Even though it is a bleak setting in many respects there is a real vibrancy of place, the rich description of Glasgow and its characters jump off the page and engaged me fully. This is a portrayal of life at its hardest but I still managed to find some joy in certain moments, the dark humour that I found with some of the women in the story or a situation that feels very familiar, I do wonder though whether that is because Glasgow is my hometown or if that is something that other readers will pick up on.

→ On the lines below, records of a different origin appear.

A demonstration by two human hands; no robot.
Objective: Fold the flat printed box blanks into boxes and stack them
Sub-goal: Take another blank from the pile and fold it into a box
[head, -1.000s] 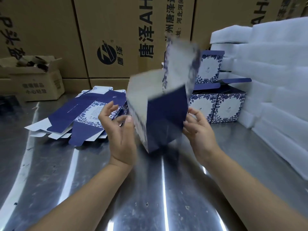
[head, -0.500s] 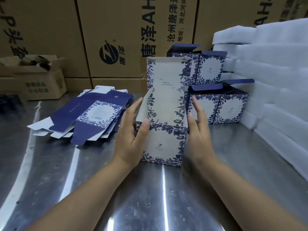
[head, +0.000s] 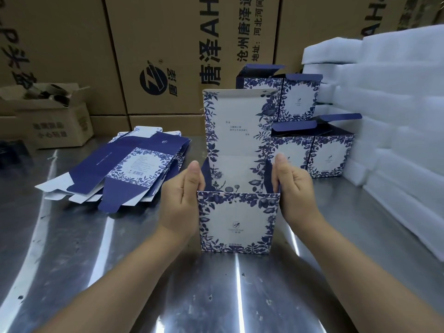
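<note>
A blue-and-white floral box (head: 236, 222) stands upright on the steel table, its lid flap raised behind it. My left hand (head: 183, 200) grips the box's left side, thumb at the top edge over the side flap. My right hand (head: 293, 191) grips its right side the same way. A pile of flat printed blanks (head: 129, 169) lies to the left. Finished boxes (head: 312, 150) are stacked in two tiers behind and to the right, with their lids partly open.
White foam sheets (head: 396, 131) are piled along the right. Large brown cartons (head: 182, 56) form a wall at the back. A small open carton (head: 48, 116) with cardboard tubes sits at the back left. The steel table (head: 216, 296) is bare in front of me.
The box was turning in the air a second ago; now it stands on the table. Both hands have closed in on its sides, with the thumbs at the top edges.
</note>
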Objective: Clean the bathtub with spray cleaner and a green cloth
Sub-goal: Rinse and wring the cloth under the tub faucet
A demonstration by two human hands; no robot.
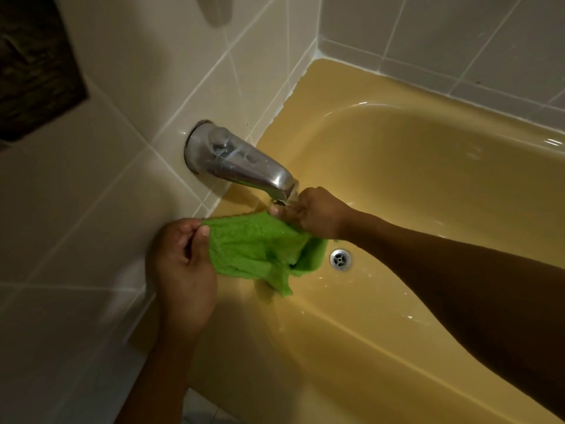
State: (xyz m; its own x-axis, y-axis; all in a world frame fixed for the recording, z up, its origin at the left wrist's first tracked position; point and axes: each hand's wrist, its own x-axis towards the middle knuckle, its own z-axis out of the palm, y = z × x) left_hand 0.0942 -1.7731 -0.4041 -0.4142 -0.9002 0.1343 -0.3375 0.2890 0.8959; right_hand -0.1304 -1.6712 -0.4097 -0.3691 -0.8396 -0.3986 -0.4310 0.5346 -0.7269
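My fingers pinched the fuzzy green cloth at both ends, the left hand at the near corner and the right hand bunching the far edge just under the chrome tub spout. The cloth stretched left to right above the mustard-yellow bathtub, its slack hanging beside the round metal drain.

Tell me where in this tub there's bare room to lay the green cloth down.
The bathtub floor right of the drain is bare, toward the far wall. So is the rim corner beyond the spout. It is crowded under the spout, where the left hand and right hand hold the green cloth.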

Shuggie is a character that I couldn’t help but have a soft spot for, he has an innocence and vulnerability that is so endearing especially considering his circumstances. I love that he was such a stark contrast to the rest of the characters, he has to contend with being different to all of those around him and has to know when to reveal the more real aspects of his nature and when to hide them, but it was his positivity that things would get better that really made him stand out. I have to say I know she isn’t a perfect person but I have a lot of empathy for Agnes, even when she is at her worst she still has some of the qualities that attract others to her and even though it was a heartbreaking journey and I knew how it would end, I kept hoping for both Agnes and Shuggie’s sake that she could turn herself around.
The narrator Angus King was fantastic, he really captured the atmosphere of the story and brought the setting and characters to life. I think what I appreciated most about this format was that it gave me a real sense of home, I felt like these were people I knew or knew of and I cherished the feeling of kinship.
Shuggie Bain is not an easy book to read but it is a rewarding one with characters and a story that will stick with you long after you have put it down, a remarkable debut.